Cuando la política perdió razón ideológica y se entronó como lógica de dominación, entonces los tecnócratas no fueron necesarios. Sus cátedras academicistas no ganaban impacto en los estamentos bajos. Entonces los gobiernos explotaron estrategias más directas y eficaces de dominación basadas en un pragmatismo político “del poder por el poder”. Así, decidieron “comprar” tres estamentos sociales de decisión política: la clase baja, las elites empresariales y la prensa. La primera, a través de la masificación política de las ayudas sociales; la segunda, mediante la consolidación de sus privilegios en el mercado; la tercera, como instrumento de control disuasivo y propagandístico.  Aniquilada la disensión en esos campos, la aprobación positiva de los gobiernos se daba por descontada, independientemente de su real desempeño. Bajo esas premisas nacieron las dictaduras “no convencionales” o las democracias distópicas, esas que hoy tenemos en la República Dominicana y otros países de la región y que se legitiman en las apariencias formales, pero concentran y ejercen el poder político de manera absolutista. Paradójicamente son “dictaduras democráticas” porque se empapelan de una institucionalidad de celofán para cubrir sus oscuros desmanes. Así, sus líderes se reeligen mediante reformas constitucionales formalmente impecables, pero comprando voluntades de congresistas; organizan referendos con el apoyo decisorio de las masas subsidiadas; eligen a sus jueces siguiendo los procedimientos constitucionales, pero con decisiones atadas. Al amparo de este enajenante control han construido una clase política económicamente fuerte, autónoma y competitiva a través de la corrupción y los negocios del poder.  El PLD es una hechura arquetípica de ese statu quo. Ni más ni menos.

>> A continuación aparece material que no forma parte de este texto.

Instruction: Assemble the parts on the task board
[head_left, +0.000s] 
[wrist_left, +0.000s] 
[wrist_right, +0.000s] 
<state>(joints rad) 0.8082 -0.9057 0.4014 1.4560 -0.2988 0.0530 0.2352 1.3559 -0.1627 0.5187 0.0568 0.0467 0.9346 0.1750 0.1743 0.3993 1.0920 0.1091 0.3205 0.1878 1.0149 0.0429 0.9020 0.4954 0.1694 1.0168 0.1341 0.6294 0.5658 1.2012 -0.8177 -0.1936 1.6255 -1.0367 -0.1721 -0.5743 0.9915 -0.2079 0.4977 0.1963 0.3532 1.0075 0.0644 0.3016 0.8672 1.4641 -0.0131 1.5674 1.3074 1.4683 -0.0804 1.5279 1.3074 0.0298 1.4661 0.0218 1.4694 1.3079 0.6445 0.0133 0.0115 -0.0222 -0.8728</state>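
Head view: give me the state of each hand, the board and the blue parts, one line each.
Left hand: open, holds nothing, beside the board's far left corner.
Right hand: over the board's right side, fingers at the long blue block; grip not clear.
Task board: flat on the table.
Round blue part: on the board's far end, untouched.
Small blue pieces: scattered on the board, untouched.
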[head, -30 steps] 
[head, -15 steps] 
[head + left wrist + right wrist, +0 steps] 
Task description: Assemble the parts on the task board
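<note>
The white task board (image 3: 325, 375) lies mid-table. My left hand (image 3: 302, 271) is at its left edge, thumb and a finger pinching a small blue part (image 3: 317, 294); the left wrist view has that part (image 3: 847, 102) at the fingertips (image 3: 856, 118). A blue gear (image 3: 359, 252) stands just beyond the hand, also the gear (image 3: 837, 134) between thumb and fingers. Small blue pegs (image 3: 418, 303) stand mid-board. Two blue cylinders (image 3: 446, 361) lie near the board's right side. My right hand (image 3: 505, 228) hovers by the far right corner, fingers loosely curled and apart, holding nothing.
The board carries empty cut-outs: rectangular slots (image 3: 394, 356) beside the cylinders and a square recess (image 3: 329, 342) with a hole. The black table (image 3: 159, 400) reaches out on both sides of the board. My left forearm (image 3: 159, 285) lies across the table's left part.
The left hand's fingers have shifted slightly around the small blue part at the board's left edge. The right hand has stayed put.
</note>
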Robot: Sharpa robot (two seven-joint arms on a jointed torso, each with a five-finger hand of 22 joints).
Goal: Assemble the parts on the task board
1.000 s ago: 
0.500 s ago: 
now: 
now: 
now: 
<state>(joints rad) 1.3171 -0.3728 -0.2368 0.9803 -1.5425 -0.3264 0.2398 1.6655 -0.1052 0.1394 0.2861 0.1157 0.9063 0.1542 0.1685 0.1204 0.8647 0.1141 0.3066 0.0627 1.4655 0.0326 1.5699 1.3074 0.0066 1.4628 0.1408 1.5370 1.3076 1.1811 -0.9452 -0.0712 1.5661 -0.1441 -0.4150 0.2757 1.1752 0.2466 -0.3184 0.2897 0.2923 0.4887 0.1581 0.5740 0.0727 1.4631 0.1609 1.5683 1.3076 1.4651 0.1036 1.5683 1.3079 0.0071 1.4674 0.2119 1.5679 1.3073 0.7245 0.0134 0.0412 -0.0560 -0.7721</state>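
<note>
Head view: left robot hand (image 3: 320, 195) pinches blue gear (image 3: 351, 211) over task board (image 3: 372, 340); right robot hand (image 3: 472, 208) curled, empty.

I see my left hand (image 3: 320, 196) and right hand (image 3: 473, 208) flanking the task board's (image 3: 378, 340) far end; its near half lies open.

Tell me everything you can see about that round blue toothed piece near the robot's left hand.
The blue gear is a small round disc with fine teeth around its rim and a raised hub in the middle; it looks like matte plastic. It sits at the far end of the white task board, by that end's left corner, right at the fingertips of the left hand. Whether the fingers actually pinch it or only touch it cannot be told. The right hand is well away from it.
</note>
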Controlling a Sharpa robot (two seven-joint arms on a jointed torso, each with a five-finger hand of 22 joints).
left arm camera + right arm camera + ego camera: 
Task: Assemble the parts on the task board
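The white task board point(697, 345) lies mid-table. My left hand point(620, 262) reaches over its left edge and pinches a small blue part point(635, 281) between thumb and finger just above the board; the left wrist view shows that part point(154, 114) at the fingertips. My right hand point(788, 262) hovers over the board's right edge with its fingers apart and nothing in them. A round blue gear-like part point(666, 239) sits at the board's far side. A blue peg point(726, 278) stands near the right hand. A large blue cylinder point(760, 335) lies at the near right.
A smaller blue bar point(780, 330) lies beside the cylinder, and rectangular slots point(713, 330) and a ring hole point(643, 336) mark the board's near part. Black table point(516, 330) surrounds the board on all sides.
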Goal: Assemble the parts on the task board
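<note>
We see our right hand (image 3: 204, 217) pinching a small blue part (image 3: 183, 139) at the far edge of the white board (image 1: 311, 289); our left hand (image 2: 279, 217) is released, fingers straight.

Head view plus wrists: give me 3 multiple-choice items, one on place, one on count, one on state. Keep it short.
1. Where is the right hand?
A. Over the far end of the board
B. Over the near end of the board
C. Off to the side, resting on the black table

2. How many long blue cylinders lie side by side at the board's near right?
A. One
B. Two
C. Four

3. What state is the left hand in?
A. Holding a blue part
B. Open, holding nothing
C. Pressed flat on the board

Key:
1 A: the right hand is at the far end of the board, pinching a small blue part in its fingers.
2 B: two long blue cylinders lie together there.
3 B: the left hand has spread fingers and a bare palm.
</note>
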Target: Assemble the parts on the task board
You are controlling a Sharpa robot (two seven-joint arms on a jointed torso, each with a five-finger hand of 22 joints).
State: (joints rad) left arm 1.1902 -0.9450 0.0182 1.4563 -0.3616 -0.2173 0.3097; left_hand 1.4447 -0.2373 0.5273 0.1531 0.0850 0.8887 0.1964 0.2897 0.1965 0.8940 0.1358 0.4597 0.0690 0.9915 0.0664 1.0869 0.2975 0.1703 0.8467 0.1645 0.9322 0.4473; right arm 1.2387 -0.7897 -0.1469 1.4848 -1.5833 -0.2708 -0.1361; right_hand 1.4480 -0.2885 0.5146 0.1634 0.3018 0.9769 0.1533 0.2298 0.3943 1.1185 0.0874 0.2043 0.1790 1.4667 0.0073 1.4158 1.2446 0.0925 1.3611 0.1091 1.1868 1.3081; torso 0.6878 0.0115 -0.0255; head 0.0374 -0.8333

Pero donde la manipulación tocó extremos obscenos es en la prensa y la comunicación. Ningún gobierno ha gastado tanto como este para convencernos de que andamos bien. La propaganda oficial cuesta más de diez millones de pesos diarios, sin considerar los pagos que bajo otras partidas se asignan a medios y comunicadores de todas las tallas para mantener anestesiado el ambiente político. Eso es perverso.

Tenemos medios anulados con contenidos vagos controlados o influidos por el gobierno. La censura ha asumido todas las tonalidades. El gobierno paga hasta por el silencio.   La idea se resume en “si no vas a alabar, calla”. Parece insólito, pero la industria propagandística del Estado ha contaminado hasta parte de la ¡prensa deportiva y social! La idea es no dejar brecha para ventilar opinión disidente. En las viejas dictaduras militares o de control represivo los periodistas eran torturados o asesinados. Ahora el cuadro es más cruel porque les matan la libertad y les dejan la vida para sentirlo. Pero la realidad es más sincera que la verdad y no admite retorcimientos: cinco, de cada diez dominicanos, quieren salir del país a cualquier precio, de modo que pese a toda la propaganda ¡Andamos muy bien!